How Can We Improve Peer Review in NLP?

Have your conference or journal reviewers ever completely misunderstood your paper or raised unreasonable objections? Ours certainly have, and it is not an enjoyable experience. The million dollar question is whether this is an inevitable occupational hazard of academic life, or there is something that we can do about the infamous Reviewer #2.

This may be an unpopular opinion, but our new position paper argues that the bad reviews are a consequence of the goals and the organization of peer review as we currently have it, and not simply because Reviewer #2 is evil incarnate. This is good news: if we understand what is wrong in our reviewing system, we can fix it. This piece focuses on NLP, but many problems and potential solutions are applicable to other fields.

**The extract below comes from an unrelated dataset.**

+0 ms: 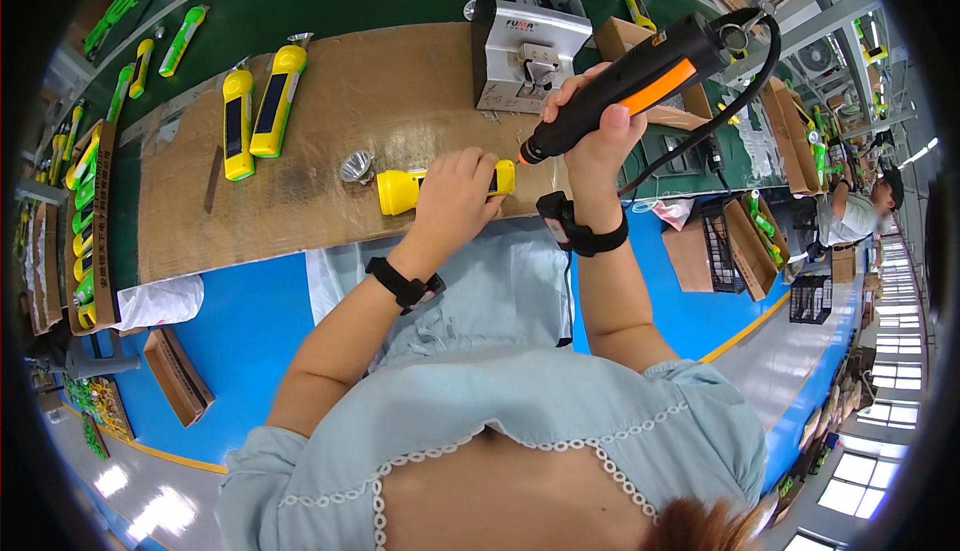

Why is peer review so difficult?

The NLP community can actually answer this question because peer review is fundamentally an annotation task: we present the reviewers with papers and review forms, and collect their annotations (scores and comments). Then area chairs receive the reviews, and provide their own annotations (acceptance recommendations). For any annotation task, we know that the quality of annotations and the inter-annotator agreement heavily depends on how clear each decision is, whether all annotators interpret the instructions in the same way, and whether they have the incentive to do the best job they can, or just the minimum possible amount of effort.

In the case of peer review, do we have a clear decision boundary? No. Taking citation counts as a proxy, (Anderson, 2009) argues that research paper merit is Zipf-distributed: many papers are clear rejects, while a few are clear accepts. In between those two extremes, decisions are very difficult, and any differences between the best rejected and the worst accepted paper are tiny, even given the best possible set of reviewers. Yet, the fundamental goal of peer review in a top conference is to rank all papers by merit so as to only accept the top 20-25% and reject the rest:

If the paper merit is Zipf-distributed, for many papers the acceptance decisions would be very difficult. And this prediction bears out: NeurIPS 2014 conducted an experiment where 10% of submissions were reviewed by two independent sets of reviewers. These reviewers disagreed on 57% of accepted papers (Price, 2014). In other words, if you simply re-ran the reviewer assignment with the same reviewer pool, over half of accepted NeurIPS papers would have been rejected!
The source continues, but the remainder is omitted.